図1の監視制御装置400が気象情報配信サービス4000(4000a、4000b)から受信していた第1風速予測値WSF1及び第2風速予測値WSF2は、
図18の第1日射量予測値及び第2日射量予測値に相当する。同様に、
図13と
図19の差異も風力発電装置100(100a、100b)であるか太陽光発電装置700(700a、700b)であるかの違いである。
【0093】
図18及び
図19の各図の構成及びそれらの作用効果は、第1実施形態及び第2実施形態において述べた内容と重複するため、詳細な説明は省略するが、第1実施形態及び第2実施形態において説明した風力発電システムでの作用効果は、本実施形態の太陽光発電システムにおいても同様である。
【0094】
なお、本発明は上記した実施形態に限定されるものではなく、様々な変形例が含まれる。例えば、上記した実施形態は本発明を分かりやすく説明するために詳細に説明したものであり、必ずしも説明した全ての構成を備えるものに限定されるものではない。また、ある実施形態の構成の一部を他の実施形態の構成に置き換えることが可能であり、また、ある実施形態の構成に他の実施形態の構成を加えることも可能である。また、各実施形態の構成の一部について、他の構成の追加・削除・置換をすることが可能である。
【0095】
また、上記の各構成、機能、処理部、処理手段等は、それらの一部又は全部を、例えば集積回路で設計する等によりハードウェアで実現しても良い。また、上記の各構成、機能等は、プロセッサがそれぞれの機能を実現するプログラムを解釈し、実行することによりソフトウェアで実現しても良い。
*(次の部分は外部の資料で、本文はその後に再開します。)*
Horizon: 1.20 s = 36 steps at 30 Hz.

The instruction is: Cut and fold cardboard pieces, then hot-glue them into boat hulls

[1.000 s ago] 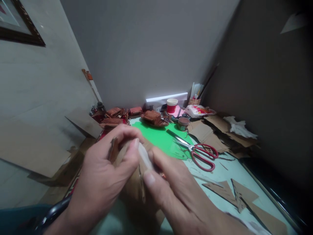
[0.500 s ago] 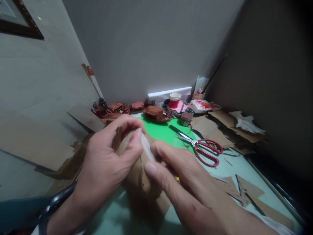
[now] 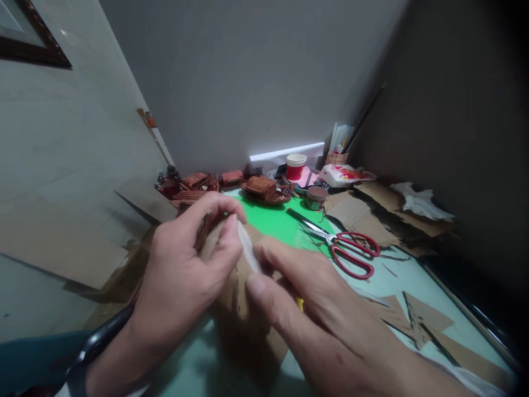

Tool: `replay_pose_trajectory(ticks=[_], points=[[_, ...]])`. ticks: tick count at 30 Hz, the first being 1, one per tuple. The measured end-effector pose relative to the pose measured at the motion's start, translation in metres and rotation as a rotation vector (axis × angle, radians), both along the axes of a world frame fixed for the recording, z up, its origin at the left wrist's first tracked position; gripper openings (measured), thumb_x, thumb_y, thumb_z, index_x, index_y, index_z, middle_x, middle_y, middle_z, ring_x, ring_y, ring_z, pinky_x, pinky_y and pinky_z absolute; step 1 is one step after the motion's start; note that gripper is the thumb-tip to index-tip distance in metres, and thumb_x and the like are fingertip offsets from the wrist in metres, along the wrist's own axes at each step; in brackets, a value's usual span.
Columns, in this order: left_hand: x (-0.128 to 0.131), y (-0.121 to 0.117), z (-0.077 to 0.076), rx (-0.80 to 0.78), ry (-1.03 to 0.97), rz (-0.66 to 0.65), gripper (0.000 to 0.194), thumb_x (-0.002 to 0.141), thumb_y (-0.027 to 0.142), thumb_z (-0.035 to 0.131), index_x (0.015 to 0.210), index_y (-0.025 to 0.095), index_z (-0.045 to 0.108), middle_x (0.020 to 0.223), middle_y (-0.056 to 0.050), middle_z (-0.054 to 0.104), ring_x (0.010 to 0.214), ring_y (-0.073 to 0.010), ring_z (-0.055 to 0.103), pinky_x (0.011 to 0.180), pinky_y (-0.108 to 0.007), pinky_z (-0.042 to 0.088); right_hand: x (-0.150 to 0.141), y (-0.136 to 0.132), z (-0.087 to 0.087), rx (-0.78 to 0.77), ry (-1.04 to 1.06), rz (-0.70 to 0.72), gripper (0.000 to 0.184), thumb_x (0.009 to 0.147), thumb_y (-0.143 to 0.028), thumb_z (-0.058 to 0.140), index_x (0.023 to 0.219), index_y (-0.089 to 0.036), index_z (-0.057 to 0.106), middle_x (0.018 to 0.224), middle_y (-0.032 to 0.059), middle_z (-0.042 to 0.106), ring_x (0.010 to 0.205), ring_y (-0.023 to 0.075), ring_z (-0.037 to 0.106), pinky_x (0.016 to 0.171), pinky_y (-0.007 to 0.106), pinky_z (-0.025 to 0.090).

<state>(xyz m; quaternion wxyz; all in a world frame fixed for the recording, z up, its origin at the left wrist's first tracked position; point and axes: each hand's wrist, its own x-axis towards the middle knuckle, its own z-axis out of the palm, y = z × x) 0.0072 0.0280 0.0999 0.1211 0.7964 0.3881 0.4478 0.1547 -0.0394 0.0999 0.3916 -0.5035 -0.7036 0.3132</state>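
My left hand (image 3: 179,264) is closed around a piece of brown cardboard (image 3: 243,300), its thumb pressed along the top near a narrow white strip (image 3: 248,248). A dark torn line runs down the cardboard below the thumb. Thumb and forefinger of my right hand (image 3: 318,314) are closed at the lower end of that strip, against the cardboard; its material is too blurred to tell. A bit of something yellow (image 3: 300,304) peeks out beneath my right hand. The undersides of both hands and the far side of the cardboard are hidden.
Red-handled scissors (image 3: 351,255) lie open on a green sheet (image 3: 273,221) and the pale tabletop. Brown model pieces (image 3: 264,190), a red-and-white cup (image 3: 296,168) and a small jar (image 3: 316,198) stand behind. Cardboard scraps (image 3: 430,317) and a black flat object (image 3: 467,309) are on the right.
Both hands keep nearly the same hold on the cardboard and strip. The view has shifted slightly, so the scissors and scraps appear a little further right.
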Motion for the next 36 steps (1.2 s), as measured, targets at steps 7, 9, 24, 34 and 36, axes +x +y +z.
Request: replay_pose_trajectory(ticks=[7, 9, 24, 34, 36], points=[[0.001, -0.001, -0.001, 0.004, -0.011, 0.017, 0.014, 0.087, 0.013, 0.054, 0.087, 0.024, 0.062, 0.070, 0.010, 0.058, 0.056, -0.0052, 0.050, 0.057, -0.016, 0.042, -0.006, -0.001, 0.010, -0.126, -0.064, -0.060, 0.004, 0.084, -0.021, 0.052, 0.082, -0.021, 0.049, 0.083, 0.0042, 0.059, 0.080, 0.0230, 0.054, 0.066, 0.033, 0.040], [0.001, -0.002, -0.003, 0.027, 0.004, 0.041, 0.015, 0.088, 0.013, 0.054, 0.087, 0.025, 0.062, 0.069, 0.011, 0.057, 0.054, -0.0047, 0.047, 0.056, -0.015, 0.041, -0.007, 0.000, 0.009, -0.112, -0.027, -0.050, 0.007, 0.085, -0.022, 0.052, 0.080, -0.020, 0.047, 0.083, 0.0047, 0.059, 0.082, 0.0225, 0.054, 0.066, 0.032, 0.041], [0.002, -0.005, -0.003, 0.004, 0.024, 0.072, 0.016, 0.089, 0.013, 0.052, 0.088, 0.026, 0.061, 0.067, 0.010, 0.055, 0.048, -0.0060, 0.042, 0.059, -0.019, 0.043, 0.000, -0.001, -0.001, -0.010, -0.061, -0.028, 0.011, 0.078, -0.022, 0.053, 0.088, -0.020, 0.050, 0.090, 0.0069, 0.062, 0.082, 0.0238, 0.057, 0.069, 0.034, 0.046], [0.000, -0.002, -0.004, -0.004, -0.003, 0.045, 0.016, 0.089, 0.013, 0.054, 0.089, 0.027, 0.061, 0.071, 0.010, 0.058, 0.055, -0.0059, 0.048, 0.060, -0.016, 0.043, 0.003, 0.003, -0.001, 0.046, -0.050, -0.027, 0.015, 0.086, -0.012, 0.043, 0.075, -0.022, 0.046, 0.078, -0.0003, 0.061, 0.075, 0.0178, 0.060, 0.067, 0.031, 0.044], [0.000, 0.000, -0.003, -0.013, -0.005, 0.045, 0.016, 0.089, 0.013, 0.054, 0.088, 0.027, 0.061, 0.070, 0.010, 0.058, 0.056, -0.0064, 0.049, 0.057, -0.017, 0.042, 0.005, 0.002, -0.001, 0.021, -0.062, -0.013, 0.014, 0.087, -0.013, 0.046, 0.076, -0.022, 0.047, 0.078, -0.0010, 0.061, 0.074, 0.0174, 0.059, 0.065, 0.030, 0.043]])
各機能を実現するプログラム、テーブル、ファイル等の情報は、メモリや、ハードディスク、SSD(Solid-State-Drive)等の記録装置、又は、ICカード、SDカード、DVD等の記録媒体に置くことができる。
【0096】
本実施形態では、発電計画の申告時刻と運用時刻の間で蓄電装置200の充電率SOCが非線形に変動する場合であっても、出力一定制御型の再生可能エネルギー発電システム(例えば、風力発電システム1000、太陽光発電システム5000)の蓄電装置200の蓄電容量を低減することができ、その設置コストを低減することができる。
【0097】
すなわち、本実施形態の再生可能エネルギー発電システムは、発電計画の申告時刻と運用時刻の間で蓄電装置200の充電率SOCが非線形に変動する場合でも、気象予測誤差指標Rに基づいて発電計画の申告値を変更することによって、充電率SOCを蓄電装置200の制限範囲内に収めることができる。これにより、出力一定制御型の再生可能エネルギー発電システムの技術要件に必要な蓄電装置200の容量を削減することができ、その設置コストを低減することができる。